Updated: Oct 18, 2023


A cash based physical therapy business display at an event.

Have you noticed that cash based medical facilities are becoming more common these days?


Providers are going out on their own, starting their own practices, and not accepting insurance all so that they can provide the best quality care that their patients deserve.


I don’t know about you, but the way the healthcare system is structured seems a bit backward. For example, insurance companies have us convinced that we must pay them a monthly premium, pay a high deductible, a large sum of money out of pocket, and receive very little coverage in return.


It is also common for people to have high deductible insurance plans resulting in them paying out of pocket for their physical therapy. Physical therapy is not cheap. The typical out of pocket expense per visit for physical therapy in an outpatient clinic ranges from $200-500 per visit.


You would think for that kind of money, that patient ought to be receiving excellent care. Unfortunately, that’s not always the case.


Physical Therapy That Accepts Insurance Coverage


Despite the high cost for a session, there are often many times when someone completes a bout of physical therapy but will still have yet to meet their deductible.

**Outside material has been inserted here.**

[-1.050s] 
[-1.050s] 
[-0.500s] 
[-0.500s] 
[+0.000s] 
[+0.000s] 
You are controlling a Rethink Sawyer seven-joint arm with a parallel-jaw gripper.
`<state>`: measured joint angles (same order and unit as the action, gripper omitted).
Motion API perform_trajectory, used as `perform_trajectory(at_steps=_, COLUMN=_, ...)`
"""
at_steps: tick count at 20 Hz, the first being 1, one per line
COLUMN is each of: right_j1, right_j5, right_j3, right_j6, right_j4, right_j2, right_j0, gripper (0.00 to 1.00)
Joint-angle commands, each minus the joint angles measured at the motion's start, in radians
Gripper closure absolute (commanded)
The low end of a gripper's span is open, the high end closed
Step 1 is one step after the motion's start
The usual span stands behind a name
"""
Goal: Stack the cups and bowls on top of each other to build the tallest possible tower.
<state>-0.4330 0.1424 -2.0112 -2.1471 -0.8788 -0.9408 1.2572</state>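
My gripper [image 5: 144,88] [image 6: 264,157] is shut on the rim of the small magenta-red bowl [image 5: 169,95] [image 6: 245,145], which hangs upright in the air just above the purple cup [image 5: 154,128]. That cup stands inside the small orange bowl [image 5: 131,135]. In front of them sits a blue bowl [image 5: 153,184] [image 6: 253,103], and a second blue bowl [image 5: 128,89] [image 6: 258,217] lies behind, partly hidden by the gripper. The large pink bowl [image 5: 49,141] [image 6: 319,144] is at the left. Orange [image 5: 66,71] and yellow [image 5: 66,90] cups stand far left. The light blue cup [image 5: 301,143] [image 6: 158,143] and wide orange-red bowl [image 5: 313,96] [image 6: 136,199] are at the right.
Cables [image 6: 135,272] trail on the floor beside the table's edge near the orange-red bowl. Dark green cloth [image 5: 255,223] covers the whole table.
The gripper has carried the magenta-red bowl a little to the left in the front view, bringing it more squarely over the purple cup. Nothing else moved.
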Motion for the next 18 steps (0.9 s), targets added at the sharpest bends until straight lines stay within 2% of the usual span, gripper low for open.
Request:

Not to mention, they may have not received the best experience during their outpatient clinic experience.


In the traditional outpatient physical therapy clinic, it is not common for a patient to be seen by a physical therapist who is also seeing 3 or 4 other people at the same time. Unfortunately, because of this, the recovery process typically takes longer for that patient. The longer that recovery process takes, the more money the patient is going to have to spend.

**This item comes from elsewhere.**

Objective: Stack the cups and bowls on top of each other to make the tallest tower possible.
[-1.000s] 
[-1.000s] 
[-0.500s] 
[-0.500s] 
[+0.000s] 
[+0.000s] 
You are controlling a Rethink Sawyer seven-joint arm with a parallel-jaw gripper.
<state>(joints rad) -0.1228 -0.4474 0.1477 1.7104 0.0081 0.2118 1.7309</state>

See why I think our healthcare system may be a bit backward?


Why You Should Seek Out of Network Care


When I started my own practice I decided I wouldn’t take insurance. Why? Insurance companies limit your care in so many ways, for example:


  • How many visits a PT can work with you

  • What type of care a PT can provide you

  • The ability to work with you one-on-one

  • What has to occur first before you can receive PT


That’s just to name a few, and really, there are so many more.


With my in-home physical therapy practice, I can carry out the treatment plan I feel the patient needs and in the manner that they need it for as long as I feel they can benefit. That is why I am a cash-based or private-pay physical therapist.


Seeing my clients in this capacity results in just a couple of visits. It allows them to finish their physical therapy in a much shorter period of time and is why I decided to stay out-of-network from accepting insurance providers.


Insurance Doesn’t Acknowledge Performance Goals


Many of my clients don’t come to me because they have pain. They may not even have general aches and pains, stiffness, etc. Instead, they come to me because they have set a goal, whether it be performance based or simply to improve their overall wellness.


In this scenario, if a patient was to attend a clinic with a traditional insurance model, they wouldn’t qualify for insurance covered services. Most insurance plans will not cover physical therapy unless pain is involved and activities of daily living are being affected.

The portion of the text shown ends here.